Bilal Abdulla, 27, who was in the jeep car bomb in Glasgow with Kafeel, and another suspect, Mohammed Asha, 26, studied together at Addenbrooke's Hospital, Cambridge. It was in Cambridge that the two Ahmed brothers met Abdulla and Asha.

According to The Telegraph, Kafeel also spent time in Cambridge recently. His CV in 2005 gave his address as an Islamic Academy in Gilbert Road, Cambridge, and said that his expertise was "computational fluid dynamics", in which computers are used to work out the interaction of fluids and gases with surfaces used in engineering.

Meanwhile, Anthony Russell, the Bishop of Ely, said: "Many people will be shocked by the news that several of those arrested in connection with the attempted car bombings had lived in Cambridge and one of these had worked at Addenbrooke's Hospital.

"It is important to remember such acts of terrorism are condemned by both Christian and Muslim communities alike. Both communities continue to work together and I share the concern that these events could have an adverse effect on patient relationships.

"I call on everyone to recognise the considerable debt we owe all nurses, doctors and surgeons who work in the health service and care for those who are sick or injured."

Asim Mumtaz, president of the Ahmadiyya Muslim Association in Cambridge, said: "It is a tragedy because these actions do not reflect the actions of the founder of Islam, the holy prophet, or the tenets of Islam in any sense.

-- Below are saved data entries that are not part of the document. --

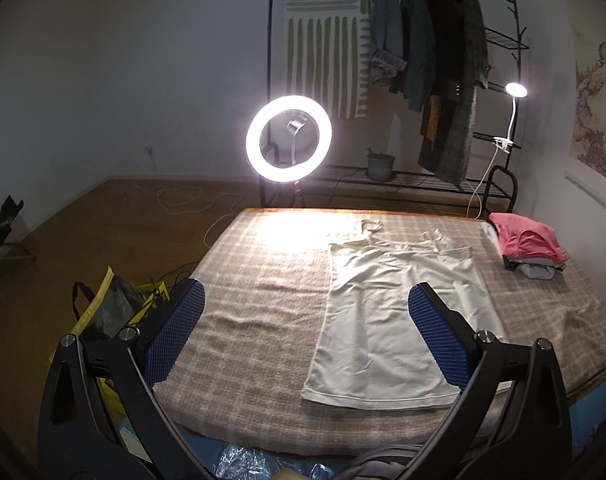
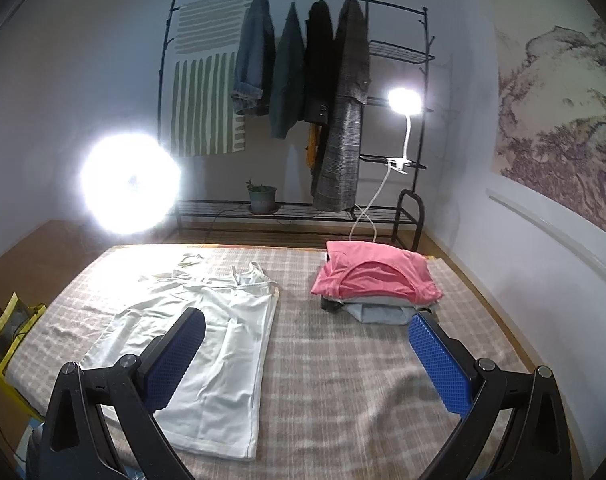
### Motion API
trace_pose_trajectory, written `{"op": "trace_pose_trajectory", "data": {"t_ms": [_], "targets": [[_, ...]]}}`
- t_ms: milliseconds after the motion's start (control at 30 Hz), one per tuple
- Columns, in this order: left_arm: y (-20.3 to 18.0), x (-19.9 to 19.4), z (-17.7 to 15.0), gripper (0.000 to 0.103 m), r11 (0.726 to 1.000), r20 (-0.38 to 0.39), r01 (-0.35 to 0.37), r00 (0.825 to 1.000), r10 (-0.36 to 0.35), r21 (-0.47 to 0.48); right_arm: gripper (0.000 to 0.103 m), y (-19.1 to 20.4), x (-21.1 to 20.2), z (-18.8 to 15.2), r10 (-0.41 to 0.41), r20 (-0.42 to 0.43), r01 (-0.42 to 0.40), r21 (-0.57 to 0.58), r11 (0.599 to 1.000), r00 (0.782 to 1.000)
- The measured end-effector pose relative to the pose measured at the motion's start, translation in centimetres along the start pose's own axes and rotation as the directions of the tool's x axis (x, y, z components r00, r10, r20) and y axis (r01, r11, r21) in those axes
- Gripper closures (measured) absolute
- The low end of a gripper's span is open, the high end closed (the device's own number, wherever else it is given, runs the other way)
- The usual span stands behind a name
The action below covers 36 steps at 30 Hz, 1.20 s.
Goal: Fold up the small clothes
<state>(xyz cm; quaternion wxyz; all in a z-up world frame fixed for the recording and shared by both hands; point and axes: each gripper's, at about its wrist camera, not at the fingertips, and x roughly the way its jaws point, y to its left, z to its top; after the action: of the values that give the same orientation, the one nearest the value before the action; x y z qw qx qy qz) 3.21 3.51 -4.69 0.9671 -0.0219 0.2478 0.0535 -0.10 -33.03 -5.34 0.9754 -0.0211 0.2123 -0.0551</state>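
Observation:
A white strappy top [image 1: 387, 312] lies flat on the checked blanket [image 1: 255, 304], straps at the far end, hem toward me. It also shows in the right wrist view [image 2: 207, 344]. My left gripper [image 1: 307, 328] is open and empty above the hem's left part. My right gripper [image 2: 307, 356] is open and empty, its left finger [image 2: 175, 360] over the top's right half. A stack of folded clothes with a pink piece on top [image 2: 375, 276] sits at the far right; it also shows in the left wrist view [image 1: 531, 244].
A lit ring light [image 1: 289, 138] stands beyond the blanket's far edge. A clothes rack with hanging coats [image 2: 303, 80] and a clip lamp [image 2: 403, 100] is behind. A yellow bag [image 1: 111, 304] lies on the floor at the left.

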Motion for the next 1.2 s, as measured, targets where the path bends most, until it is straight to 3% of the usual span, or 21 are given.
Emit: {"op": "trace_pose_trajectory", "data": {"t_ms": [133, 200, 333, 433, 600, 700, 933, 1067, 1200], "targets": [[1.7, 2.5, -2.0, 0.006, 0.999, -0.046, 0.016, 0.999, -0.018, -0.033, 0.000, 1.1, 2.3, 1.0, 0.076, 0.029, -0.075, -0.021, 0.997, 0.997], [2.3, 4.0, -3.0, 0.014, 0.997, -0.091, 0.046, 0.995, -0.051, -0.064, 0.000, 1.8, 3.4, 1.4, 0.141, 0.053, -0.140, -0.026, 0.990, 0.989], [3.3, 7.6, -5.6, 0.019, 0.985, -0.196, 0.100, 0.972, -0.126, -0.138, 0.000, 4.7, 6.4, 2.9, 0.213, 0.013, -0.211, -0.081, 0.974, 0.977], [3.8, 10.2, -7.6, 0.030, 0.971, -0.271, 0.131, 0.945, -0.184, -0.201, 0.001, 7.2, 8.6, 3.8, 0.265, -0.040, -0.268, -0.117, 0.956, 0.964], [4.5, 13.8, -10.6, 0.032, 0.951, -0.349, 0.144, 0.907, -0.237, -0.272, 0.010, 10.9, 11.5, 4.7, 0.368, -0.099, -0.379, -0.136, 0.915, 0.924], [4.9, 15.4, -12.1, 0.041, 0.944, -0.384, 0.143, 0.888, -0.255, -0.296, 0.017, 13.5, 13.4, 4.8, 0.437, -0.151, -0.456, -0.131, 0.880, 0.887], [4.5, 18.0, -14.3, 0.044, 0.930, -0.430, 0.176, 0.848, -0.310, -0.323, 0.027, 18.9, 19.6, 5.0, 0.515, -0.279, -0.553, -0.078, 0.829, 0.811], [4.0, 18.8, -15.0, 0.046, 0.928, -0.443, 0.194, 0.835, -0.326, -0.318, 0.031, 21.6, 23.4, 5.0, 0.540, -0.342, -0.583, -0.032, 0.812, 0.769], [4.0, 19.7, -15.4, 0.046, 0.925, -0.450, 0.195, 0.829, -0.333, -0.327, 0.040, 24.6, 27.2, 5.0, 0.543, -0.393, -0.590, 0.004, 0.808, 0.742]]}}
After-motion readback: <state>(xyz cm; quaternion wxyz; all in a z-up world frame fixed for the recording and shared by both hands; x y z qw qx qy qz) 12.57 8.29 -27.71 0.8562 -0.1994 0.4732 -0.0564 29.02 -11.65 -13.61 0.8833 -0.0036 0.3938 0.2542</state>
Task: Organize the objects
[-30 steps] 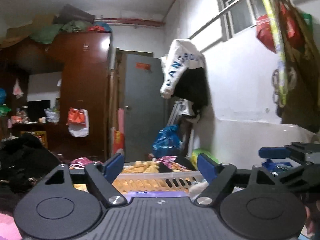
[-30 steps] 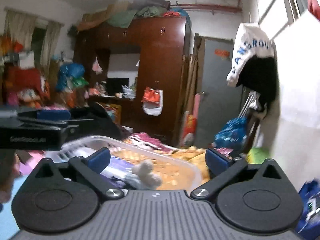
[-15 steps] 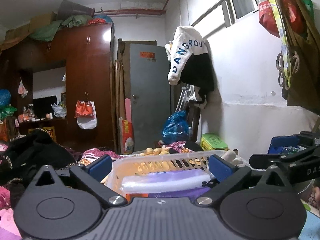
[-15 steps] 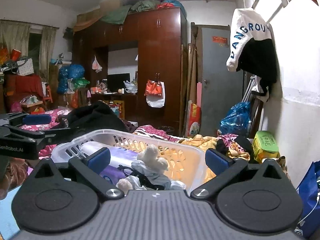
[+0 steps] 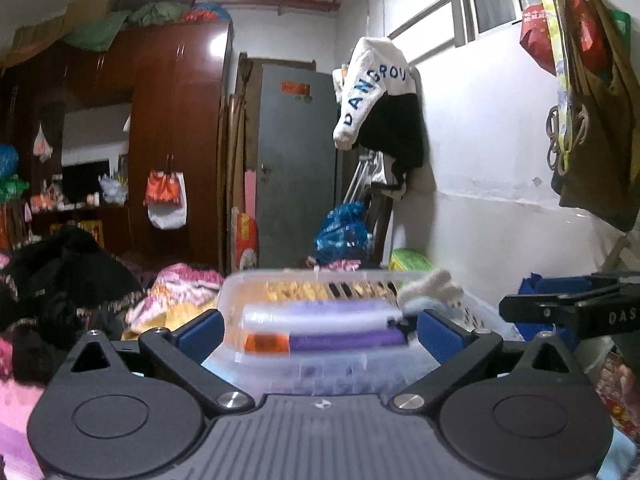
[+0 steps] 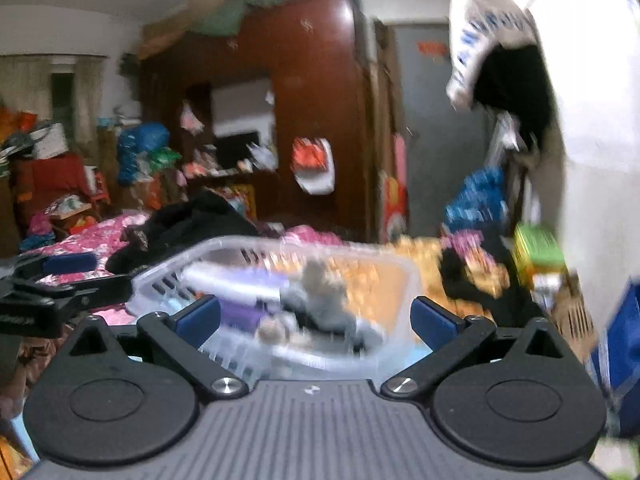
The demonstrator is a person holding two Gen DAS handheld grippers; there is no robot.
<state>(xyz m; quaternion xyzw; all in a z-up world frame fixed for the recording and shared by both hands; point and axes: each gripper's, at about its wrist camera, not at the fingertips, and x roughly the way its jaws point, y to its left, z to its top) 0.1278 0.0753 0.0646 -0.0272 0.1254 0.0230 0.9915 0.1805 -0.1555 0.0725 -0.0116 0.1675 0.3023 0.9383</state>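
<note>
- A pale slotted plastic basket (image 5: 312, 280) sat on the cluttered bed, straight ahead of both grippers and close to them.
- Inside it lay a purple-and-white package (image 5: 320, 326) with an orange end, and at its right end a small grey-and-white plush toy (image 5: 430, 290); both were blurred.
- The left gripper (image 5: 318, 330) stood with its blue pads spread wide, the basket's near side showing between them; the pads pressed on nothing.
- The right gripper (image 6: 314, 316) was likewise spread wide and held nothing, the basket's near corner showing between its pads.
- Floral bedding (image 5: 180, 292) and a heap of black clothes (image 5: 60, 272) lay left of the basket.
- A dark wooden wardrobe (image 5: 176, 140) and a grey door (image 5: 298, 160) stood behind.
</note>
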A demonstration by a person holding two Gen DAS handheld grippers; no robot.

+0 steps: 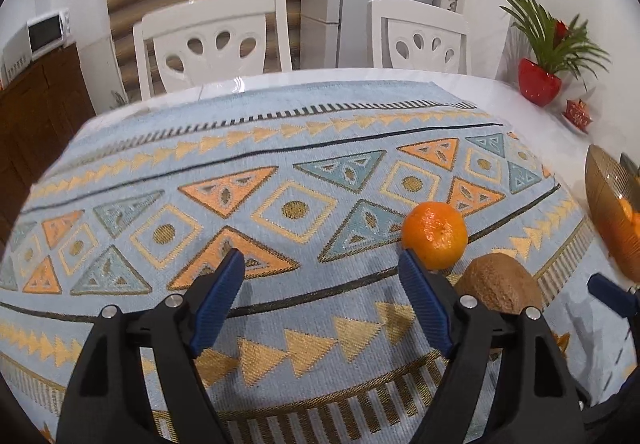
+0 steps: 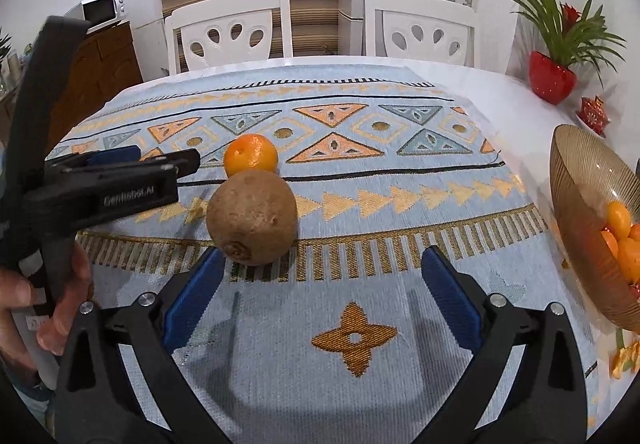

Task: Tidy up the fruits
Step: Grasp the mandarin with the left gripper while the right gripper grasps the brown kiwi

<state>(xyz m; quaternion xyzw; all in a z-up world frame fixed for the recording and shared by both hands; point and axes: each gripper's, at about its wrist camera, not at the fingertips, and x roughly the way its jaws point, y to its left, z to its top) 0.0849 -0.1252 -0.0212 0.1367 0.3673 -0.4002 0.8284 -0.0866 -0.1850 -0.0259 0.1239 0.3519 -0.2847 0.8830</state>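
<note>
1. Woven cloth (image 2: 360,396), pale blue with orange and gold triangles, covered the white table (image 2: 500,92).
2. Left gripper (image 1: 322,276) hung over the cloth, jaws spread wide, nothing between them; its right blue pad (image 1: 424,308) sat just beside the tangerine (image 1: 435,235), contact not resolvable.
3. Right gripper (image 2: 320,276) also had its jaws spread and empty; its left pad (image 2: 192,300) was close to the kiwi (image 2: 252,217), whether touching I could not tell.
4. Kiwi lay on the cloth, stem end toward the right wrist camera; the tangerine lay just behind it, the two apparently touching.
5. Amber ribbed glass bowl (image 2: 580,228) stood on the table at the right edge of the cloth, holding several orange fruits (image 2: 620,220).
6. A hand (image 2: 60,308) gripped the left gripper's handle, seen from the right wrist.
7. Background: two white chairs (image 2: 228,32), red potted plant (image 2: 554,78).
</note>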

"I do not know how anyone can interpret the religion to justify such actions, and would reassure the community that the perpetrators are a tiny minority who do not represent the wider Muslim community."

Richard Howitt, a member of the European Parliament, who lives in Mawson Road just yards from the mosque where at least one of the terror suspects used to worship, also warned against any backlash.

He said: "It is essential that all communities in Cambridge respect Islam as a religion of peace and that extremists involved in terrorist attacks do not represent the vast majority of moderate Muslims living in Britain.

"I'm glad senior members of the mosque have condemned these acts so robustly and quickly. I'm sure they are just as horrified as I am about the apparent link between a terrorist suspect and our local mosque.

"No one can have expected a potential link to a city like Cambridge. It only underlines the fight against terrorism must be not be confined on the basis of prejudice to areas with high numbers of ethnic minorities."